In a note to clients on Monday morning, Matt O'Connor, who analyzes large cap bank stocks for Deutsche Bank, reiterated a buy rating on JPMorgan. He expects the stock to pick up in 2011, despite its recent "sluggish performance" due to revenue headwinds, mortgage issues and investors' impatience over JPMorgan's static dividend.
"The capital story has been disappointing given hopes for a dividend increase in 2010 never materialized and JPM wasn't allowed to repurchase meaningful amounts of stock," O'Connor said. "But this should change (mgmt believes in 1Q) when there's more clarity on capital and dividends and mgmt seems very eager to aggressively buy back stock at current levels."
Since mid-November, JPMorgan shares have traded at or below $40, a far cry from its 52-week high of $48.20.
The bank slashed its dividend to 20 cents per year in early 2009 after receiving bailout funds. Though JPMorgan has weathered the downturn better than its peers and has strong capital levels, it hasn't been allowed to return capital to shareholders in any meaningful way due to regulatory restrictions.
The Federal Reserve announced last month that the 19 largest banks will be able to increase dividends, pending an extensive review of their capital plans. The banks must submit those plans in January and Wall Street expects a handful, including JPMorgan, to pass easily.
O'Connor suggested that the results could be a "near-term catalyst" for JPMorgan shares. He also expects net interest income to increase during the second half of 2011 and hopes to see "less regulatory drag" as well. O'Connor also says that he expects JPMorgan to announce a 10% repurchasing plan in the first quarter and dividend hikes in both the first and third quarter, to reach a 70-cent-per-year payout by the end of 2011.
"Based on our discussions with banks, the (government) stress test seems to require much more detail from the top 19 banks than the previous one," said O'Connor. "However, required capital raises at these banks seem unlikely."

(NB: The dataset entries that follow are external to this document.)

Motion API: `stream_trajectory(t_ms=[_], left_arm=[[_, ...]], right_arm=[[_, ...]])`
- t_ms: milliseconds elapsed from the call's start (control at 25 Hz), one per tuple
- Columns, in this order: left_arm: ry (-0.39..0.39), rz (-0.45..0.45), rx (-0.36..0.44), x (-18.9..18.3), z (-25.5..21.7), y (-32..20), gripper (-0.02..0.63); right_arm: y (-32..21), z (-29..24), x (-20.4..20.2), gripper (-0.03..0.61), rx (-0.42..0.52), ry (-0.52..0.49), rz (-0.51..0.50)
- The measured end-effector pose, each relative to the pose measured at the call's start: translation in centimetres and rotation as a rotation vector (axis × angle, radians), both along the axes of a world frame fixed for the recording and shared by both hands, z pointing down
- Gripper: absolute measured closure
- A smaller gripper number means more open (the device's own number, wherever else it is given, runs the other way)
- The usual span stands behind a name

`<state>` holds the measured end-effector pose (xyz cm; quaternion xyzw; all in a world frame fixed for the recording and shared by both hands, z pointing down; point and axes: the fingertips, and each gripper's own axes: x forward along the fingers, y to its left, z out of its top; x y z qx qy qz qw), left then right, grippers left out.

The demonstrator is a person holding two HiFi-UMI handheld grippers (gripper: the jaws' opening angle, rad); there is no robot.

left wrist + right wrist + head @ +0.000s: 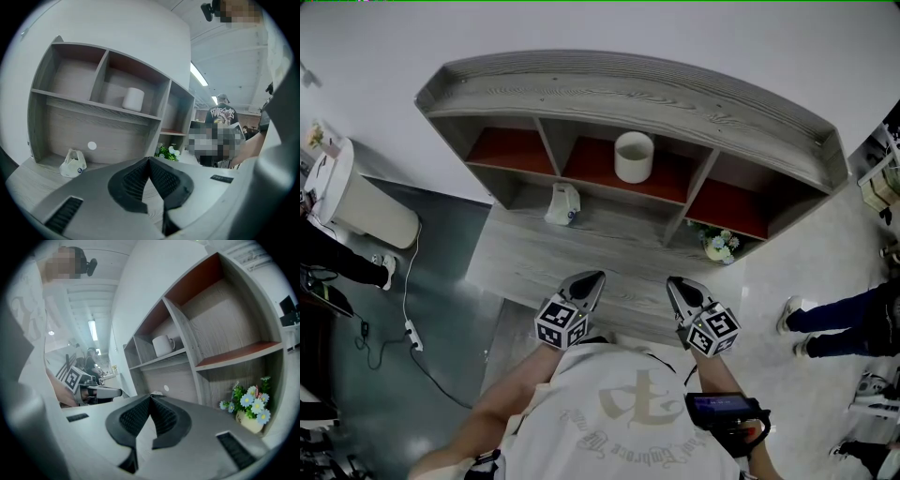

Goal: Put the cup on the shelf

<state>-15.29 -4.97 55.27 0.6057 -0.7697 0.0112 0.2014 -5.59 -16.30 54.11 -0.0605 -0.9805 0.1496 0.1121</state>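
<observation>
A white cup [634, 157] stands upright in the middle compartment of the grey wooden shelf [628, 89]; it also shows as the cup [133, 99] in the left gripper view and, with its handle to the right, as the cup [162, 345] in the right gripper view. Both grippers hover over the near part of the desk, well short of the shelf. My left gripper [593, 278] is shut with nothing in it, its tips meeting [149, 160]. My right gripper [675, 282] is shut and empty too, jaws touching at the tip [150, 397].
A small white plastic bag [563, 204] lies on the desk [525, 253] under the shelf at the left. A pot of flowers [720, 246] stands under the right compartment. A white bin [356, 197] and cables are at the left floor; people's legs [839, 319] at the right.
</observation>
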Motion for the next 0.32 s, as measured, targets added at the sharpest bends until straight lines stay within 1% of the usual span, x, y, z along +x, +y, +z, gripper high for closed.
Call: stream_trajectory(t_ms=[320], left_arm=[[-0.002,-0.001,-0.001,0.16,-0.18,0.2,0.612]], right_arm=[[0.29,-0.08,0.18,0.577,-0.003,-0.001,0.0]])
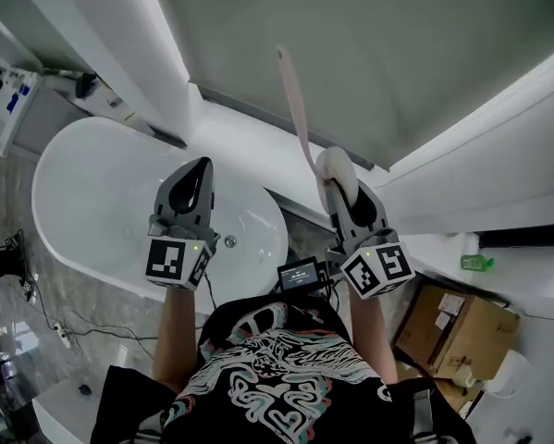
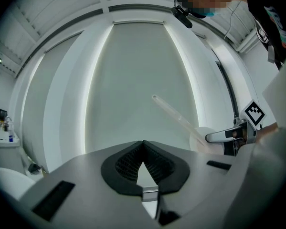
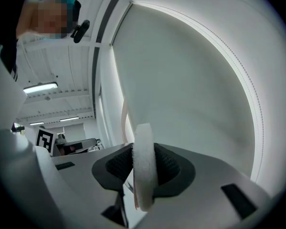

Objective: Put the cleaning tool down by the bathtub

In another report on Monday, RBC Capital Markets analyst Gerard Cassidy indicated that other banks may be ready for dividend hikes as well. In addition to JPMorgan, Cassidy expects Capital One (COF), PNC (PNC), State Street (STT), The Bank of New York Mellon (BK), U.S. Bancorp (USB) and Wells Fargo (WFC) to announce dividend raises after the Fed results roll in. He thinks State Street and BoNY Mellon will announce the largest increases, due to high capital levels and minimal credit exposure.
"We believe with this stress test The Federal Reserve is sending a different message than the one it sent in 2009," says Cassidy. "The message with this stress test is one of strength. It is a signal to the marketplace that the largest U.S. banks are well capitalized and even in a stressed economic environment they are capable of paying a dividend. Additionally, it is a signal that the banking industry is getting back to normal."